Thanks for the update James. AMSOIL Series 2000 0W-30 Severe Service is one of the very best and is a 35,000 mile/1-year oil. Change the AMSOL Super Duty oil filter every 12,500 miles/6-months (note that this fall AMSOIL has 25,000 mile oil filters coming out, an exclusive industry first patented nanofiber technology). If you do not put 35,000 miles per year on then the 5W-30 (ASL) or the 10W-30 (ATM) are also excellent choices and both are 25,000 mile/1-year lubricants. All AMSOIL Synthetic Lubricants meet and far exceed all manufacturer specifications as well as API Specifications.
AMSOIL Series 3000 5W-30 HDD is the most advanced chemistry product AMSOIL offers and is also a 25,000 mile/1-year oil in non-commercial gas engine passenger cars and light truck applications. It has the beefiest additive package of all AMSOIL motor oils and resists oil breakdown from heat, blow-by chemicals and oxygen up to 10 times longer than conventional oils. It is also an excellent severe duty fleet type oil for applications such as police and delivery fleets.

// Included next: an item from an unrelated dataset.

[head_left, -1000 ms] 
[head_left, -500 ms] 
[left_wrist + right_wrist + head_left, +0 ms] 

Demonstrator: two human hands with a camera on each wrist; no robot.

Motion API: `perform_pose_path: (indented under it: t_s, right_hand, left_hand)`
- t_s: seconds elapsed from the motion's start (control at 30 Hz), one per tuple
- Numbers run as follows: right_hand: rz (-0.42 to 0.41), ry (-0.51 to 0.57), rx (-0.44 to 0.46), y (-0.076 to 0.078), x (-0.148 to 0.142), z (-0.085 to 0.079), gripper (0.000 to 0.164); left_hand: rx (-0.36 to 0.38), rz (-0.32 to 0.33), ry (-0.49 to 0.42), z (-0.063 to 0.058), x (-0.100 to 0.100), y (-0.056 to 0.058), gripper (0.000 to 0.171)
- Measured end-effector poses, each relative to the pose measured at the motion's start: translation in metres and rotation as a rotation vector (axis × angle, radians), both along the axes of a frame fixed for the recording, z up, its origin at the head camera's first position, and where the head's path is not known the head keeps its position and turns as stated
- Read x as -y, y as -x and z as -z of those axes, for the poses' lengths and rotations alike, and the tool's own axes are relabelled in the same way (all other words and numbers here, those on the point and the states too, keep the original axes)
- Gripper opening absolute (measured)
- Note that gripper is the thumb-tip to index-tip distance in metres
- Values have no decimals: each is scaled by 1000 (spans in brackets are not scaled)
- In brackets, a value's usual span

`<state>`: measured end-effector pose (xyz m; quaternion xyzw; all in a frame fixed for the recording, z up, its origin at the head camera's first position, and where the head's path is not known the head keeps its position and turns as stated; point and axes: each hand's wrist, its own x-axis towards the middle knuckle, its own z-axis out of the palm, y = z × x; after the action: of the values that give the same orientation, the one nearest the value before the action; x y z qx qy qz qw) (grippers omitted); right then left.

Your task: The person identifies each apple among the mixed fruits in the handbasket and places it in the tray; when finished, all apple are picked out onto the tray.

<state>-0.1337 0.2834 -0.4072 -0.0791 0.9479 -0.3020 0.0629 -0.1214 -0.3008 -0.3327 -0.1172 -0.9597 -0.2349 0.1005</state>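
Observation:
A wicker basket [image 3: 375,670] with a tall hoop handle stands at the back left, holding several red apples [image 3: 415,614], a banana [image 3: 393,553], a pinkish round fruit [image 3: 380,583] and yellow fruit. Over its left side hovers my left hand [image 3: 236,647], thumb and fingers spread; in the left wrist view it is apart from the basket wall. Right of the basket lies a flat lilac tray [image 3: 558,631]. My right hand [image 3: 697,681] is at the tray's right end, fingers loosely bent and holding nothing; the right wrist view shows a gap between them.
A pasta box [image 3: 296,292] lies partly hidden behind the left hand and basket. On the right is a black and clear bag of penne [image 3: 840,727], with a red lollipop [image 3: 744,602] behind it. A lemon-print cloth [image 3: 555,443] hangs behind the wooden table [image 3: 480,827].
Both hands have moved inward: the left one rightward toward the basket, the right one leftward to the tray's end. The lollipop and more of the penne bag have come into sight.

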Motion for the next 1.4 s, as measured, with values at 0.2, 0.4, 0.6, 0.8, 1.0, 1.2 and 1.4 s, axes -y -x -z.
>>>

the AMSOIL Series 2000 0W-30 Severe Service is a racing oil and of a different chemistry than the 10W-30 and 5W-30. I have been a Ford Engineer and Lubrication Specialist for over 20 years and we often use the 0W-30 in the 800 Hp Ford/Roush Nascars as it has a shear strength better than most 50W oils and transfers heat more efficiently than heavier oils. Only about 60% of the engine cooling is done by the coolant and the rest is done by the oil via heat transfer. The 10W-30 and 5W-30 would not be good choices for racing. The 5W-30 ASL product code and 10W-30 ATM are both 25,000 mile/1-year oils where the 0W-30 is a 35,000 mile/1-year oil. The 4-ball wear test is also run at a different load, temp and RPM than the other 2 products so they cannnot be compared in that area. The 0W-30 does not thin out to a 0W as it gets hot. It stays a 30W just like the 10W-30 and the 5W-30. They are ALL 30 weight oils and each one can be beneficial in a specific application. The 10W-30 is a better oil under certain instances for higher mileage engines as it has a lower volatility. 10W-40 High Performance is a heavier duty oil for severe off road, towing and RV type use and is also a 25,000 mile/1-year oil.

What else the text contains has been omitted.